I began finalizing my notes and typing them onto my hard drive onto my desktop and sent copies to Hugo, Allie, and Nicholas, wanting them to know that I fully intended to stay on top of things, despite the approaching weekend. When four-forty-five arrived, I began to tidy the weeks-worth of mess in and around my office space, and gathered the paperwork I intended to take home with me over the weekend—mainly the name-changing documentation. I left my office at five sharp, waving goodbye to Rachel—who was going out for a drink with Cindy that night, as they so often did—and headed towards the elevators. Stepping inside once the chrome box had come to my summons, I pressed the correct parking garage level, and waited to be taken to where my car was waiting for me.
I felt the trepidation about that evening with every step I took, and yet I pushed on, letting myself into my car and driving out of the parking lot.

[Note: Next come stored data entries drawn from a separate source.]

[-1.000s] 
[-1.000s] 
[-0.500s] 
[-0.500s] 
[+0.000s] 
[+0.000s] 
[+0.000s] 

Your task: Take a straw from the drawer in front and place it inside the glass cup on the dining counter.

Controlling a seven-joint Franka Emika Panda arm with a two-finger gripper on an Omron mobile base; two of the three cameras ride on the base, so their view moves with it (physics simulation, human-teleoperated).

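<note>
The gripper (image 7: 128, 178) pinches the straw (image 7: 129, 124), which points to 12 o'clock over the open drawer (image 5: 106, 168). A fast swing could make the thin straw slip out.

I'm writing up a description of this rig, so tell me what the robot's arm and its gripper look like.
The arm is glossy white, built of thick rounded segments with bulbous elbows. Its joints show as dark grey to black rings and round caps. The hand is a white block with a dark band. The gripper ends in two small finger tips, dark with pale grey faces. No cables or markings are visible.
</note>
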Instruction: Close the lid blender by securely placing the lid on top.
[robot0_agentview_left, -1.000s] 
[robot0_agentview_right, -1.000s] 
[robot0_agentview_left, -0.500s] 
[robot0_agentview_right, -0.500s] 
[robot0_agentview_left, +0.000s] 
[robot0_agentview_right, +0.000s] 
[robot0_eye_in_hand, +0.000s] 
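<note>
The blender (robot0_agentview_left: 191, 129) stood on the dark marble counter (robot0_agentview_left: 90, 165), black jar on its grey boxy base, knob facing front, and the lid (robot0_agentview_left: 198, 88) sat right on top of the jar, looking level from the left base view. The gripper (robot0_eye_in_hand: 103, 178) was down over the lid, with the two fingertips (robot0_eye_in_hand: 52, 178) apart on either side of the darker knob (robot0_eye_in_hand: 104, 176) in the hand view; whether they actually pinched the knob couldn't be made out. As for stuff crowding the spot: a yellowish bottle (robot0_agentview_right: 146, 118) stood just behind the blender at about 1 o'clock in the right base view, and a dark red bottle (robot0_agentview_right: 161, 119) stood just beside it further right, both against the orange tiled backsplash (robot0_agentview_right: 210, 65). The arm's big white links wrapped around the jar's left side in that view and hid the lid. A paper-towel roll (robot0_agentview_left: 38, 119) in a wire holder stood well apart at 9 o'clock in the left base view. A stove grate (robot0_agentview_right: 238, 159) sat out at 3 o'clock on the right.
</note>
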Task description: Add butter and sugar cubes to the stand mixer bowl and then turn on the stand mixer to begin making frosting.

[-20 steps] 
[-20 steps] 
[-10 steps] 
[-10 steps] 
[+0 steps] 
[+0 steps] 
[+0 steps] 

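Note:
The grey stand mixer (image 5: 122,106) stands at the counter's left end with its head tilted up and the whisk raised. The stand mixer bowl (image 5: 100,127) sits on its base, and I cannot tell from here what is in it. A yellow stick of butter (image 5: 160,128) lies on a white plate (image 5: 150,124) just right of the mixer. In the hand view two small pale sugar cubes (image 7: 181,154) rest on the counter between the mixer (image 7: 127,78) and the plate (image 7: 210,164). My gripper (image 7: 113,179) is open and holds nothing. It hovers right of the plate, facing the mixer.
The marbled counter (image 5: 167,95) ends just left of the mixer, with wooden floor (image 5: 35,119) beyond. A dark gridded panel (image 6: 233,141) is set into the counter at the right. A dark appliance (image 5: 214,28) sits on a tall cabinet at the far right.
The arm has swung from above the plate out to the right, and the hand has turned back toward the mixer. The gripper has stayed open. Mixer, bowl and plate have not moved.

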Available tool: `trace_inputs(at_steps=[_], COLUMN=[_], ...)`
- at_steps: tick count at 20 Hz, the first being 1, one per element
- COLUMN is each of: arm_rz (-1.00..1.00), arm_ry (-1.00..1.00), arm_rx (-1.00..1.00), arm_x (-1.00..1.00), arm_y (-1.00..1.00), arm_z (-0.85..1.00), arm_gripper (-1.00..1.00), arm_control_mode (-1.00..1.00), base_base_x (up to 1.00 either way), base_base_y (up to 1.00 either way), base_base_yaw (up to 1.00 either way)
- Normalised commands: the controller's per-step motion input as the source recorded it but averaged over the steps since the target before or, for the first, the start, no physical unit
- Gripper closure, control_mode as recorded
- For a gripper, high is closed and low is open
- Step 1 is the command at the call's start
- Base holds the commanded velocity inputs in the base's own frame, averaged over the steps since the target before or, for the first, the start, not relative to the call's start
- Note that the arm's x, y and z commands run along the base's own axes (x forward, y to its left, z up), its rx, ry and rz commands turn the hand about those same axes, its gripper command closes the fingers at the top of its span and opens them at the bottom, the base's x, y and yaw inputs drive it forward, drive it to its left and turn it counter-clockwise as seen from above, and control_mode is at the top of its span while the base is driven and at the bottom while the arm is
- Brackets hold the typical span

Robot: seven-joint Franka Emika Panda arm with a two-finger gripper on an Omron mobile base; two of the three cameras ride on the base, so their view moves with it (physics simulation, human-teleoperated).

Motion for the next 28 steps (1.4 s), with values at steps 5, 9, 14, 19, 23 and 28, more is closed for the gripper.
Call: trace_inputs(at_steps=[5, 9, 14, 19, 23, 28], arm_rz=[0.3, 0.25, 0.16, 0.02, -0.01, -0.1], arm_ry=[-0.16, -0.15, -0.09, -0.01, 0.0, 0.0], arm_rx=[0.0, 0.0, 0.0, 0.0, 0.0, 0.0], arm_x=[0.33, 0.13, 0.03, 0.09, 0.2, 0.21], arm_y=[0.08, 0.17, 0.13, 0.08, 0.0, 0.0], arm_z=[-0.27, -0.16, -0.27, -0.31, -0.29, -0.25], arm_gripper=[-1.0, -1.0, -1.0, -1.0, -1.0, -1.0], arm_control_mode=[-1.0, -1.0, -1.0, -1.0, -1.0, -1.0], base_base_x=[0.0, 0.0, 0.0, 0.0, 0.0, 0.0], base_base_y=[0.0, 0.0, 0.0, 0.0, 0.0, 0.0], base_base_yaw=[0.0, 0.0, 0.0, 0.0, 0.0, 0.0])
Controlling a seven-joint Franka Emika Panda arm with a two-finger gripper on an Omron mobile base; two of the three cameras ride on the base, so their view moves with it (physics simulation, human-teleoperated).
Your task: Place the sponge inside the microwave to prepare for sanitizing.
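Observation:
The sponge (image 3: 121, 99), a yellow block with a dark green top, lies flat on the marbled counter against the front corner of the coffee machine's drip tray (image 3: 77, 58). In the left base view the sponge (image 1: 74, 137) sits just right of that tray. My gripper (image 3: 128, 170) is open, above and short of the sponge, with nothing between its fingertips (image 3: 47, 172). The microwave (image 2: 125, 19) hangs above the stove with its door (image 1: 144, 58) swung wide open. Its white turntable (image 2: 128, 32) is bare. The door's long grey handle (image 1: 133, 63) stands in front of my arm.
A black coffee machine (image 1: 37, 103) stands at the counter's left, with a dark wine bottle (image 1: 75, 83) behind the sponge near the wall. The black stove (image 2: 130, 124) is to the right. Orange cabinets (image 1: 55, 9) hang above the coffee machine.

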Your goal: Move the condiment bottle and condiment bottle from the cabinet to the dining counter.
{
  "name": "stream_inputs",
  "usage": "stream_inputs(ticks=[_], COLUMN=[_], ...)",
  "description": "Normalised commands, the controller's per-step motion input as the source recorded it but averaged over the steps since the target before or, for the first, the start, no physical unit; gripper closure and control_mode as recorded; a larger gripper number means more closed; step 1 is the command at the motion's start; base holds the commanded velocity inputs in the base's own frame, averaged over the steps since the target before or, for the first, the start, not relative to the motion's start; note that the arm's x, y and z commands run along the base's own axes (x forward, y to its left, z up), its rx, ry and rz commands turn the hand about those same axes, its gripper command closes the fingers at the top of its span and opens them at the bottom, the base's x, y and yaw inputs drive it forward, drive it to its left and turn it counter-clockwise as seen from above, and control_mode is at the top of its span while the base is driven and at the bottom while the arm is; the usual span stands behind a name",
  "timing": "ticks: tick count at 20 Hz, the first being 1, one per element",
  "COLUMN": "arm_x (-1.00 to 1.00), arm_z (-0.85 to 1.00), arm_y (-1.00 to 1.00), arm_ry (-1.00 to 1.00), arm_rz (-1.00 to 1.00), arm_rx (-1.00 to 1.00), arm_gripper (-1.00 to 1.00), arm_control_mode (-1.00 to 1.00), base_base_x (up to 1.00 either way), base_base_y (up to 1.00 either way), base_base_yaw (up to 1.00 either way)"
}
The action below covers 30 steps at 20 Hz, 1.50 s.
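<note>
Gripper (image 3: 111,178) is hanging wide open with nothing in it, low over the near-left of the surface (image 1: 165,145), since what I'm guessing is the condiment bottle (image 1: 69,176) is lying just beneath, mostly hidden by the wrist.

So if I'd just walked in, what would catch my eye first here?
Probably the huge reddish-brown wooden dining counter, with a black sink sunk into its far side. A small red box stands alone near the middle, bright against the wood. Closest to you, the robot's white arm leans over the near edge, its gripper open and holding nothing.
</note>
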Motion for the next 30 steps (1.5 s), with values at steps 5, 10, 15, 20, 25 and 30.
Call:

I typed in my address into the GPS, trying to find the best way to get there at this hour, when after-work traffic had the propensity to be heavy. I found the best way for this time of night, distracting myself by listening to various traffic reports as I drove back to my apartment. When I arrived, I pulled into my space in the lot, making my way upstairs and into my unit itself, before undressing and getting directly into the shower, in the hopes that I wouldn't smell like Nicholas when I arrived.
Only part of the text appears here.